RTTNews - Business inventories fell by more than expected in the month of June, according to a report released by the Commerce Department on Thursday, although the report also showed a notable increase in business sales during the month.
The report showed that business inventories fell 1.1 percent in June followed a revised 1.2 percent decrease in May. Economists had been expecting inventories to fall by 0.9 percent compared to the 1.0 percent decrease originally reported for the previous month.
With the continued decrease, business inventories in the month of June were down 9.8 percent compared to the same month a year ago.
A 1.7 percent decrease in merchant wholesalers' inventories contributed to the bigger than expected monthly drop in business inventories, with inventories at retailers and manufacturers also falling by 1.0 percent and 0.8 percent, respectively.
At the same time, the Commerce Department said that business sales rose 0.9 percent in June after coming in unchanged in May. Nonetheless, business sales were still down 18.0 percent compared to the same month a year ago.
The monthly increase in business sales was partly due to a 1.4 percent increase in sales by manufacturers. Sales by retailers and merchant wholesales also rose by 0.9 percent and 0.4 percent, respectively.
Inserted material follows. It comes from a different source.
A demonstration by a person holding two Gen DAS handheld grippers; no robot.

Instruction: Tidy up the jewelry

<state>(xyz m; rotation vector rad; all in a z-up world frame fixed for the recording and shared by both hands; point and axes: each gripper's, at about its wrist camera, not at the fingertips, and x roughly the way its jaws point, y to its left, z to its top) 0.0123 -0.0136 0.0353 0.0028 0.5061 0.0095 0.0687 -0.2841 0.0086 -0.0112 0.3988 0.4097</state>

With inventories falling and sales rising, the total business inventories/sales ratio fell to 1.38 in June from 1.41 in July. The ratio fell to its lowest level since October of 2008, but it remains well above 1.26 in June of 2008.
Peter Boockvar, equity strategist for Miller Tabak, said, Today's June data is old news, but it captures how Q2 ended and it will result in a revision lower to the Q2 GDP number, partially offset by a lower than expected June trade figure.
The Commerce Department released a report on Wednesday showing that the U.S. trade deficit widened in the month of June compared to the previous month, although the deficit for the month still came in narrower than economists had been anticipating.
With imports increasing at a faster pace than exports, the report showed that the trade deficit widened to $27.0 billion in June from $26.0 billion in May. Economists had been expecting a somewhat more significant increase in the size of the deficit to $28.7 billion.